Advisor: Prof. Sujit Dey
Co-supervisor: Prof. Anand Raghunathan
In this research, we propose a fundamentally different approach to making systems variation tolerant. Instead of trying to make the chip resistant to variation and thereby incurring costly overheads, or accept only those chip instances that do not display significant variation from their expected performance and thereby incur significant yield loss, we accept the fact that the underlying hardware may contain components which display variability. We attempt to address the adverse effects of variability by designing software which can dynamically adapt itself to tolerate the performance degradation in the underlying hardware due to process variations, and ensure satisfactory performance of the overall system. Specifically, we propose application level adaptation techniques which can be applied to a broad class of pervasive applications, such as multi-media (audio, video, image) processing, graphics, communications, as well as emerging application domains such as recognition and mining.

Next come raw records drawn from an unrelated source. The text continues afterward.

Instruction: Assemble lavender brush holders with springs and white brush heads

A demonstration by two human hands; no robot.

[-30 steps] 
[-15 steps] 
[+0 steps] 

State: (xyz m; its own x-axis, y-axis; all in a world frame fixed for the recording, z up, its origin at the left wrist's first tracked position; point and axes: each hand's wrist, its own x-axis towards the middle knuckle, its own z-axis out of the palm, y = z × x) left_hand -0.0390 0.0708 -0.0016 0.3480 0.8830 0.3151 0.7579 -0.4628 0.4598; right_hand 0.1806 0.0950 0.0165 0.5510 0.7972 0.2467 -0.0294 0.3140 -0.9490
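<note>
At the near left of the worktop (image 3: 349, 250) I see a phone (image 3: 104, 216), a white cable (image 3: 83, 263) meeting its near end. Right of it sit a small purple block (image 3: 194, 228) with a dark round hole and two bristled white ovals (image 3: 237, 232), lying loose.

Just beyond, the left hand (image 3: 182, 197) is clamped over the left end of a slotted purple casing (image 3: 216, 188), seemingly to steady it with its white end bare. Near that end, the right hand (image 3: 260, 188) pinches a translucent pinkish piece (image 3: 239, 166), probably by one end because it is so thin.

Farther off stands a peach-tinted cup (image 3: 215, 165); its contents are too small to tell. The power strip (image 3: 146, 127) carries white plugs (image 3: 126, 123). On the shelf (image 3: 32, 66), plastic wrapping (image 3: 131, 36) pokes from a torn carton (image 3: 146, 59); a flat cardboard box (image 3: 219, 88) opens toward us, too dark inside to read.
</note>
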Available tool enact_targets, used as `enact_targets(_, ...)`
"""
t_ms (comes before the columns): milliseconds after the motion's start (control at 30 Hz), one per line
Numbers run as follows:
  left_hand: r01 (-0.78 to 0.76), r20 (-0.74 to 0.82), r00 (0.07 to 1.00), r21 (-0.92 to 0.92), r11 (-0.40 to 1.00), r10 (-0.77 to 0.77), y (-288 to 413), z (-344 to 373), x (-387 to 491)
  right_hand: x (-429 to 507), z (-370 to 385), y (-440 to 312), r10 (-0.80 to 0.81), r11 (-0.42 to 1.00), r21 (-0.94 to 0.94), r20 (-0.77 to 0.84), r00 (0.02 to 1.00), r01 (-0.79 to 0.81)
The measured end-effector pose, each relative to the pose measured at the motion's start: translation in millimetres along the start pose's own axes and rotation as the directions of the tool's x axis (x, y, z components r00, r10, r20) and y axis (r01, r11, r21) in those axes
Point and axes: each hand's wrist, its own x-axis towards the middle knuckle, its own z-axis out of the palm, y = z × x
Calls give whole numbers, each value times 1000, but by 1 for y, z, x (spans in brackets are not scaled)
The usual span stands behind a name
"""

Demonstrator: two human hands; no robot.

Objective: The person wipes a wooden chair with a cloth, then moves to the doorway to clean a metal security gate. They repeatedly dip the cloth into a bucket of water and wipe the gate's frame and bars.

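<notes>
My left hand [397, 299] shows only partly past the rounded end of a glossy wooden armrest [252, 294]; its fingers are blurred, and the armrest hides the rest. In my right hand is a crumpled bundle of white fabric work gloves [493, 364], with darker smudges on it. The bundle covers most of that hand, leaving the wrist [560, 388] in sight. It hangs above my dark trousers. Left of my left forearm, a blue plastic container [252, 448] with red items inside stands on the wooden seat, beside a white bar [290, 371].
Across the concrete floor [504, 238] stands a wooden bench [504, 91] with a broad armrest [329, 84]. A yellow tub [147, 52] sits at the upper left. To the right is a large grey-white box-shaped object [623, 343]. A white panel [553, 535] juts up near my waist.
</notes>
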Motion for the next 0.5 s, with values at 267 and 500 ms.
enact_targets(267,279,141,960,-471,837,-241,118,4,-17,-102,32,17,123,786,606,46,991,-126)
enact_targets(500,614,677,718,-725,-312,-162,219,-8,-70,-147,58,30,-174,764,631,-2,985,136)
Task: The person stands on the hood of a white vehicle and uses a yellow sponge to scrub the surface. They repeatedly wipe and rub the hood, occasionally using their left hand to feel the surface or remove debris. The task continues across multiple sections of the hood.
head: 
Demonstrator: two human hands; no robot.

Increased transistor scaling, along with rise in complexity and computational capabilities of today's semiconductors, have resulted in higher power density, and hence increased chip temperature. High temperature reduces the lifetime of a chip in addition to the reduction in its functional reliability and performance, and increases its cooling cost. Due to limitations of cooling such as high cost for servers and data centers, or space and/or power requirements in portable devices such as smartphones and laptops, dynamic thermal management (DTM) has been developed as a supplement and sometimes, an alternative solution to the conventional cooling for thermal management of semiconductors. While DTM techniques are efficient in managing temperature, they can introduce different types of performance related overheads, introducing dynamic variation in system performance, in addition to the effects due to process variations. The performance impact due to DTM can lead to increasing the run time of the tasks/applications, and potentially impacting the quality of their results, in particular for real-time applications. In this research, we have developed application adaptation techniques to ensure that the negative impact of DTM on the performance and quality of applications is minimized. In particular, we selected video encoding, an application which is one of the most compute intensive and hence impacts the thermal characteristics of a computing system. We focus on studying the impact of DTM on video encoding, and develop a DTM aware dynamically adaptive video encoder which can vastly reduce the DTM impact.
While the above approach to managing thermal variations is reactive, in the sense that application adaptation is applied after DTM to minimize its impact on application quality, we have also started investigating proactive approaches, which may lead to more effective thermal management with lesser impact on application quality. In particular, we are investigating developing an adaptation framework that can use both workload reduction (application adaptation) and DTM techniques jointly to manage thermal variations, with minimum impact on application quality/performance. We would like to develop a prototype of the joint approach, and demonstrate its effectiveness using (a) the video encoding application and (b) a graphics rendering application, as these are the two most compute intensive applications which are also most commonly used in computing systems.